Globally, 58 percent of countries are now using telemedicine to replace in-person consultations. At least 70 percent of countries reported collecting data on the number of Covid-19 patients who also have an NCD.
More funds needed
Dr Mutungi says the NCD department received only Shs400 million of the health sector budget and almost nothing from the supplementary budget to fight Covid-19.
“We only came in as a psychosocial pillar because mental health falls under the NCD department. So, through that, we got some funds to ensure people who are quarantined or in an isolation facility for treatment for Covid-19 are offered psychosocial support such as counseling.
However, I don’t think we are funding even 10 percent of what should be funded to prevent and control NCDs in Uganda,” Mutungi says.

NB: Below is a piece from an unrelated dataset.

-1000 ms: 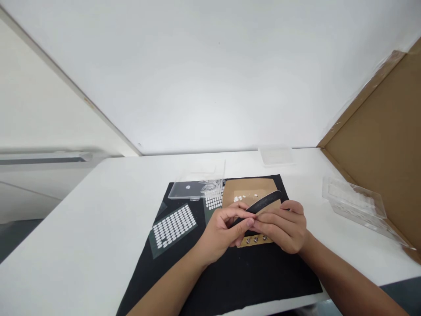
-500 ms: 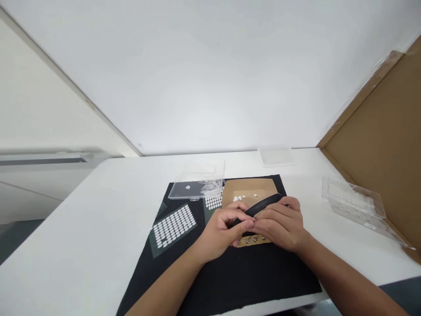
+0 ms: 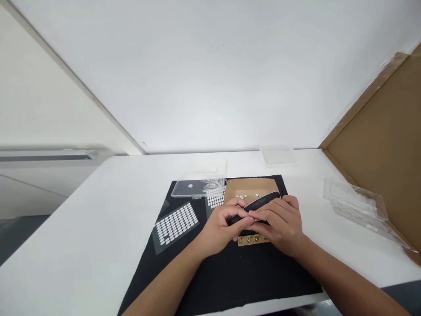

Prof Charles Ibingira, the principal of Makerere University College of Health Sciences, says the importance of medical research into the prevention and control of NCDs cannot be overstated.
“Unfortunately, there is limited research on NCDs in Uganda. Most of the research funds go to communicable diseases. Last year, the government gave Makerere University Shs57 billion for research, but the money is not limited to NCDs. It is for any research into agriculture, environment, trade, and others.
The government should fund research into NCDs because, in a few years, we are going to see many more deaths from NCDs,” he says.
Dr Ibingira adds that Uganda needs a minimum of Shs3 billion to carry out research in prevention, treatment modalities, rehabilitation, and palliative care for NCDs.
Most of the data used to access NCDs in Uganda is from the Western world.
In an earlier interview, Dr Ibingira indicated that Makerere University and St Augustine International University had held a fundraising drive in Kampala in December 2019 geared towards setting up a research fund on NCDs in which they collected Shs654 million.
What more needs to be done
The Ministry of Health is advising health providers to deliver drugs to patients’ homes wherever possible, but Kwizera believes the lack of patient's data will hamper these efforts.
“We do not know where the patients live, their telephone contacts, and villages. How can you deliver drugs when you do not have the patient’s contacts?
Let patients make sure they note down their contacts and directions to their homes whenever they visit hospitals. We are piloting electronic monitoring of patients with Kiruddu hospital so that at any point if the patient skips his or her appointment, the hospital can call them or send an ambulance,” he says.
A study of the capacity of health facilities to prevent and control NCDs in Uganda found that all sampled facilities had limited use of NCD patient registries and NCD management guidelines to track patients yet this is the only way forward if people living with NCDs are to survive Covid-19.